The Ancient Greeks had a habit of saying that in such moments when the unexpected and the unexplained appears it is the god Hermes who pays you a visit. He makes an appearance to show you the hidden reality – the one previously obscured, hermetically hidden, sealed off from our usual perception.

In that moment when the unexpected, unanticipated happens: a flat tire, a missing key, a forgotten appointment, it is then that the program of our life, the script is broken. Haring a grave medical diagnosis can be such a moment. From the disparity between how our life is supposed to be and how it is unfolding now a new insight, a whole new plot or even a new direction can arise. Life is renewed from the shock of discontinuity of its apparent flow. New found depth, compassion and wisdom can pour through the disbelief in such an instance.

Rather than dismissing such moment as a nuisance, an accident, why not welcome Hermes and ask him what valuable reality he is bringing us now?

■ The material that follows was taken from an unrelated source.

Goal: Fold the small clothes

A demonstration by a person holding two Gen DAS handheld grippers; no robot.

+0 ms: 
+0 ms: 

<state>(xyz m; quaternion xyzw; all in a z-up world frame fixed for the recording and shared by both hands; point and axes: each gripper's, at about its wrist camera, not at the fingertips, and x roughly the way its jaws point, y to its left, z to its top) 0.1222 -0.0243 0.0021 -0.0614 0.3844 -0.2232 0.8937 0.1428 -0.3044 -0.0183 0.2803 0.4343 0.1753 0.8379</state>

When you get close enough to any experience, when you allow yourself to open up completely to the underlying mystery of it all – then you will see that what you experience cannot be fully explained by what proceeded it. There simply is no way to completely determine what’s next from what transpired. Each moment in a fundamental way is discontinuous from the past. That is why what we call “grace” can never be fully eliminated or dismissed. Grace is always in operation as a potential, unexpected healing.  In the breaking of the chain of cause and effect, the miraculous is possible. Spontaneous healing, even in seemingly most hopeless cases, is possible. The new can and does appear in each moment. Do we have the eyes to appreciate it?